Garages on Film and Television

The Fonz lived in the Cunningham’s. Vincent Vega and Jules Winnfield disposed of a corpse in Jimmie Dimmick’s. An entire episode of Seinfeld takes place in one. The garage has a rich history on our cinema and television screens.


Often it seems that if a character enters a garage, then something bad is going to happen:

  • A woman is trapped in a garage with a psycho in P2
  • A drug deal goes down in The Dark Knight
  • A climactic shootout takes place in The Terminator
  • A car bomb explodes in Arlington Road
  • Car chases in both Tomorrow Never Dies and The Bourne Identity finish up in parking garages

All this has little to do with our personal experiences of garages (driving to them, parking your car in them, leaving your car there while you do something that you don’t need a car to do, driving off again when you need to get somewhere far enough away that it makes sense to take a car).

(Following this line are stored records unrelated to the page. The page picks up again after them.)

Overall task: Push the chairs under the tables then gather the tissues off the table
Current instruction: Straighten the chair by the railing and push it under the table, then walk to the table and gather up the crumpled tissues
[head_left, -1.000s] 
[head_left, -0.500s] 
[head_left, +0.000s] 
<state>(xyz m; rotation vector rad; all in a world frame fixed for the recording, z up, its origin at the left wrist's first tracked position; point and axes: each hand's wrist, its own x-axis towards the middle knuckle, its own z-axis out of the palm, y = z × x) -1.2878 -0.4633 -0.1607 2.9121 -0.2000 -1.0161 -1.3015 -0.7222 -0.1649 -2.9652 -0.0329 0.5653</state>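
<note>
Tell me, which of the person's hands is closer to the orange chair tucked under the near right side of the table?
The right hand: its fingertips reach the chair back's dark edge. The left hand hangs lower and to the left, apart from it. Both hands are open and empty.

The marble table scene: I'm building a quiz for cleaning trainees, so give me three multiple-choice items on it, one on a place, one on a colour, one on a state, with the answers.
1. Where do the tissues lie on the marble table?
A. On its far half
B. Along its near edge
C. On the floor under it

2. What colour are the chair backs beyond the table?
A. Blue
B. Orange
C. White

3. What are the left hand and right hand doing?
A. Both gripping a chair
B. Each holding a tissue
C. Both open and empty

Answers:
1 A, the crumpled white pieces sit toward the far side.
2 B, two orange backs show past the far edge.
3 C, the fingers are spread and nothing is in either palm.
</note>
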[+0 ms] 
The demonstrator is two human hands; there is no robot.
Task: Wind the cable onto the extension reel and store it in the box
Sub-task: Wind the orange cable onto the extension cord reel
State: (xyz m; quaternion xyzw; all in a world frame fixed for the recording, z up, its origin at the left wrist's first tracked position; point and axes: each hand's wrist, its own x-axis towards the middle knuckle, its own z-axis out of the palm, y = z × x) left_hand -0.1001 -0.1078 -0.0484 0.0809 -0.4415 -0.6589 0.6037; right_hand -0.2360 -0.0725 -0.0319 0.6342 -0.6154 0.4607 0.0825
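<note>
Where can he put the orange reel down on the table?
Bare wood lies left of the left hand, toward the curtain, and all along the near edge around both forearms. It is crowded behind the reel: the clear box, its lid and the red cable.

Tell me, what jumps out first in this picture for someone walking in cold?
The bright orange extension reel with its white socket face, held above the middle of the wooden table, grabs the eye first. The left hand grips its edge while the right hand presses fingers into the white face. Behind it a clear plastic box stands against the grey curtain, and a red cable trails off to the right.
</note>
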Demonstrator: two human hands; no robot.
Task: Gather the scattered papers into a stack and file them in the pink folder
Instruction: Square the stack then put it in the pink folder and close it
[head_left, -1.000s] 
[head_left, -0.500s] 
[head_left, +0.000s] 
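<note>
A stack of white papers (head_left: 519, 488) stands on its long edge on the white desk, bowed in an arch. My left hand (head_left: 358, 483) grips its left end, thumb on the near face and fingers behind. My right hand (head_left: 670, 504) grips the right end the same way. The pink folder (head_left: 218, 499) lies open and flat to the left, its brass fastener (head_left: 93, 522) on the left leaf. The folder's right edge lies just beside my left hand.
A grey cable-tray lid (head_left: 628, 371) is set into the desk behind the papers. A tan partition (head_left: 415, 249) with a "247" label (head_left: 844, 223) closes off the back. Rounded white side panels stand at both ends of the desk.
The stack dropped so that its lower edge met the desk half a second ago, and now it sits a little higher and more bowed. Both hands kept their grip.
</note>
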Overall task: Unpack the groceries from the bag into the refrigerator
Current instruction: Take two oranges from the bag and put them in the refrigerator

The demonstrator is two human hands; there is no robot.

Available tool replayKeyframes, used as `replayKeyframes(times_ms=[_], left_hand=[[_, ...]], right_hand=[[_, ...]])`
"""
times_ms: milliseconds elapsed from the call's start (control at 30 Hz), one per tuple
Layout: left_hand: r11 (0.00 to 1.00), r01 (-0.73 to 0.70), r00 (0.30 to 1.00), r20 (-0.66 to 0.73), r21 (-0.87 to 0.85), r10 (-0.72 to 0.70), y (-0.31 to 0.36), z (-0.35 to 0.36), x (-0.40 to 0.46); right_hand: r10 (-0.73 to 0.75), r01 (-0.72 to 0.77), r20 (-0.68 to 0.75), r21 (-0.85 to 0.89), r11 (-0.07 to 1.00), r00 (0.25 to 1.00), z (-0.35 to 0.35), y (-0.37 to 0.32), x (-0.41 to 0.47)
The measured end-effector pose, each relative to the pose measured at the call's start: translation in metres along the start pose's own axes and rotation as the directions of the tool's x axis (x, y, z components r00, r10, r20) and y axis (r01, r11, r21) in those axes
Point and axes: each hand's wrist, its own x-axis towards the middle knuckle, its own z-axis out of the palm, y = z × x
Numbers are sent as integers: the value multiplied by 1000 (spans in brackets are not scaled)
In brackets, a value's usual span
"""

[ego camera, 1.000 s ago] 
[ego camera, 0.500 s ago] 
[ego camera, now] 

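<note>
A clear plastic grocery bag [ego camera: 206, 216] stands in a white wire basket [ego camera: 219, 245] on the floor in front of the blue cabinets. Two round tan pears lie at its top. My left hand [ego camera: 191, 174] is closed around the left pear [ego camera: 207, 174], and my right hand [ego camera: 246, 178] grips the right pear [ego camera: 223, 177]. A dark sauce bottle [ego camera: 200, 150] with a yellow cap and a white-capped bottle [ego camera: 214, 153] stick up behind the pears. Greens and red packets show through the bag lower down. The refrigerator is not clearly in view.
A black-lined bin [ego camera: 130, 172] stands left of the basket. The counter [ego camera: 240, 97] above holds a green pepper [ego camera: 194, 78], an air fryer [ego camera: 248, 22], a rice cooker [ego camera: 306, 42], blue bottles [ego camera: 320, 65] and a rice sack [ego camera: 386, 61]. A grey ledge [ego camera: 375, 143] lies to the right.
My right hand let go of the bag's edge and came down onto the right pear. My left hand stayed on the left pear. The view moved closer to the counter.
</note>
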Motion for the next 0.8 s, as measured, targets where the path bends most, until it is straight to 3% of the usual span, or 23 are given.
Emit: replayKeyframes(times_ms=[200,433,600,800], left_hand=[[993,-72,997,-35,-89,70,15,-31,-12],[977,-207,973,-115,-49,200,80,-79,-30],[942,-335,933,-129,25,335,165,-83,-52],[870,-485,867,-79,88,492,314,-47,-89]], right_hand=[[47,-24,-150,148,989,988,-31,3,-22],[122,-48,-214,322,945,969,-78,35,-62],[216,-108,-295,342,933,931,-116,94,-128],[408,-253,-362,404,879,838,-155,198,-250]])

The truth behind bad things happening in garages on film is that no film director will include a scene in a garage unless something interesting is going to happen. A director doesn’t need to show someone parking their car they can just cut to the next important scene. Parking a car is boring to watch unless the audience knows a drug deal is about to go down. Driving a car out of a garage is boring to watch unless the audience knows that the baddie has planted a bomb underneath it. And a garage is a cheap location to rent and cheap to rebuild if you want to blow one up.